Silencieux, Luciano laissa les paroles de la scientifique tranquilliser sa conscience un peu, juste un peu, et à son tour l’homme resserra ses doigts sur la main de celle qui, depuis longtemps, avait su se faire une place au sein de leur sa famille. Ce soir, l’intendant se satisfaisait de sa présence, lui dont les amis se comptaient aisément sur les doigts d’une seule main.
« — Merci, Mina » prononça-t-il simplement en réponse à ses mots, esquissant au passage un sourire de remerciement.

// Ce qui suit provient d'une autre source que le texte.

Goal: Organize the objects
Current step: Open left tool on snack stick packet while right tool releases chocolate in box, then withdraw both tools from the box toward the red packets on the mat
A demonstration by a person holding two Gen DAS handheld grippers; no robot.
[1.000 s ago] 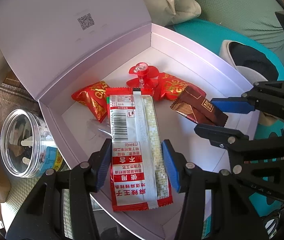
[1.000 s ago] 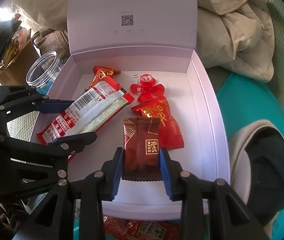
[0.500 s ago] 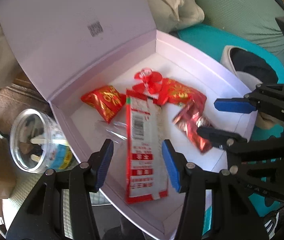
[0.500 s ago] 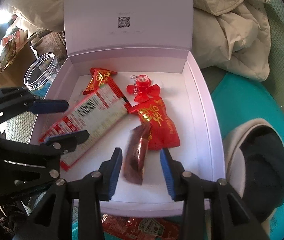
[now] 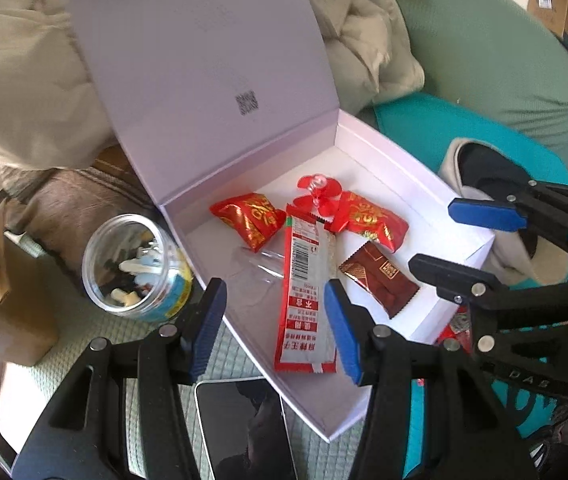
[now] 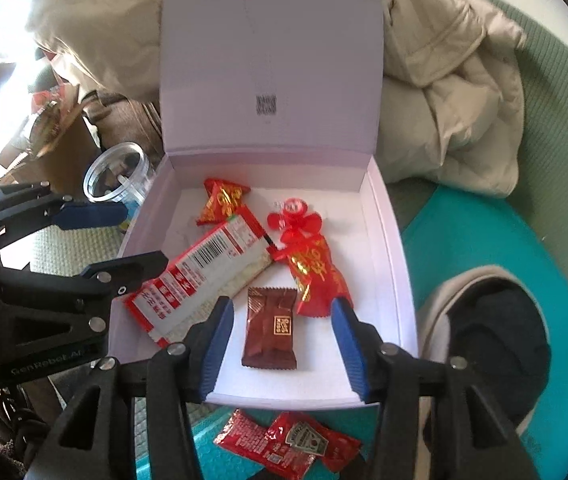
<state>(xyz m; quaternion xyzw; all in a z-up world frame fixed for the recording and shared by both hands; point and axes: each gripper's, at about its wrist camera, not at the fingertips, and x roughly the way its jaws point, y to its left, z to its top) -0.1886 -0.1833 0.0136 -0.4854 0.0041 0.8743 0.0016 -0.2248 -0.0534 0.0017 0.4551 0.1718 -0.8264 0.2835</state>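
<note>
An open white box (image 5: 368,140) (image 6: 388,240) holds a long red-and-white snack packet (image 5: 304,296) (image 6: 200,276), a brown chocolate wrapper (image 5: 380,284) (image 6: 270,328), two red-and-gold packets (image 5: 250,218) (image 6: 316,272) and a red plastic toy (image 5: 318,194) (image 6: 294,220). My left gripper (image 5: 276,324) is open and empty, pulled back above the box's near edge. My right gripper (image 6: 282,344) is open and empty, with the chocolate wrapper lying loose between its fingers. Each gripper shows in the other's view.
A clear jar (image 5: 136,268) with small items stands left of the box. A phone (image 5: 244,428) lies in front of it. Red ketchup sachets (image 6: 288,444) lie on the teal mat (image 6: 484,248). A shoe (image 6: 496,340) sits right. Beige jackets (image 6: 444,100) lie behind.
Both grippers have opened wide and drawn back from the box. The long packet and the chocolate wrapper were let go and now lie flat inside.
</note>
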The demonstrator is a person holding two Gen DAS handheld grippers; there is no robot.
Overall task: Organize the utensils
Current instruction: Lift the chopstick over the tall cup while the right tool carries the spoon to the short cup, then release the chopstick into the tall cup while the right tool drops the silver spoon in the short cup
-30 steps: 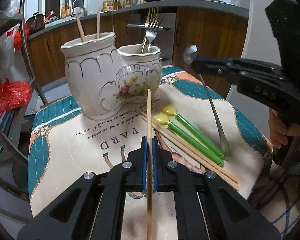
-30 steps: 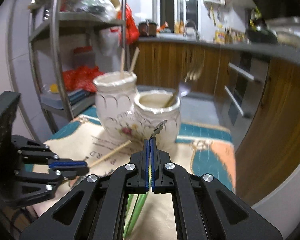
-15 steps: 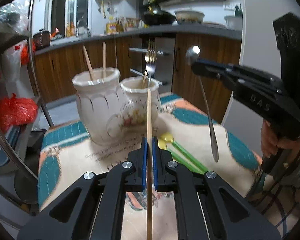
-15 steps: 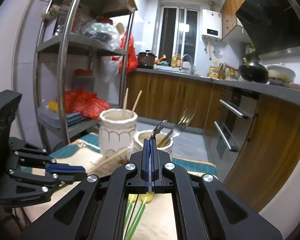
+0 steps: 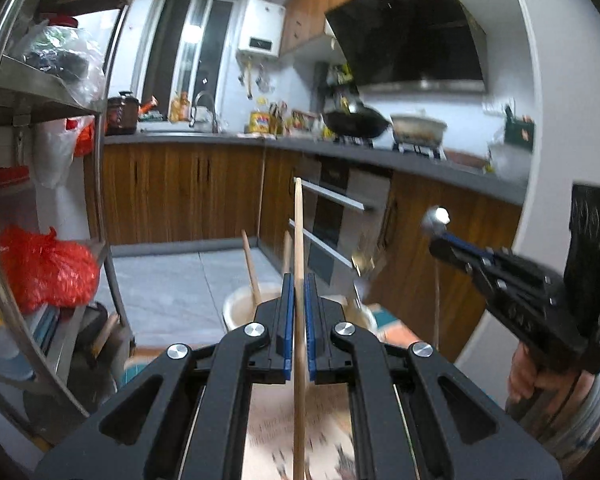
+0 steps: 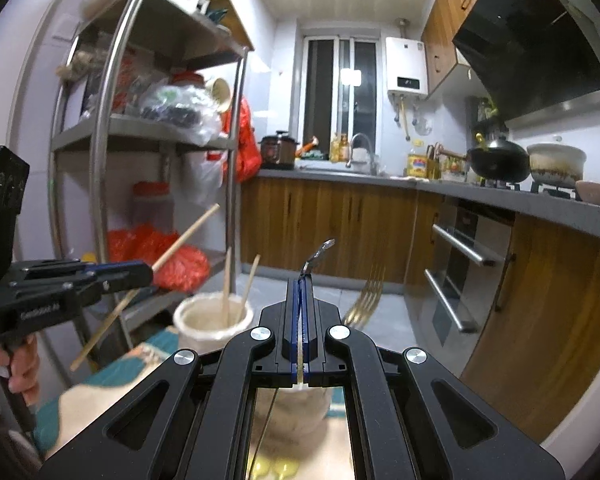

Et alors, Luciano laissa son corps s’enfoncer dans ce lit d’hôpital qui l’accueillait déjà depuis un jour entier. Au bout du lit, non loin de ses pieds l’homme pouvait sentir la présence de Gare à Toi … déjà, l’intendant craignait les répercussions que l’accident pouvait avoir sur la louve, dont le moral était déjà bien bas. Plus rapidement qu’il ne l’avait prévu, malgré les innombrables pensées qui se bousculaient dans son esprit, Luciano s’endormit finalement, victime de la fatigue mais également de la morphine qui indéniablement faisait son effet. Le puîné se savait à l’abri ici, entouré des seules personnes proches qui lui restait … Elsa-Mina ne le lui avait-elle pas promis après tout ? Plus que jamais Luciano la croyait, elle qui jadis avait perdu un être qui lui était cher, et l’intendant lui faisait confiance pour ne pas laisser l’histoire se répéter une seconde fois.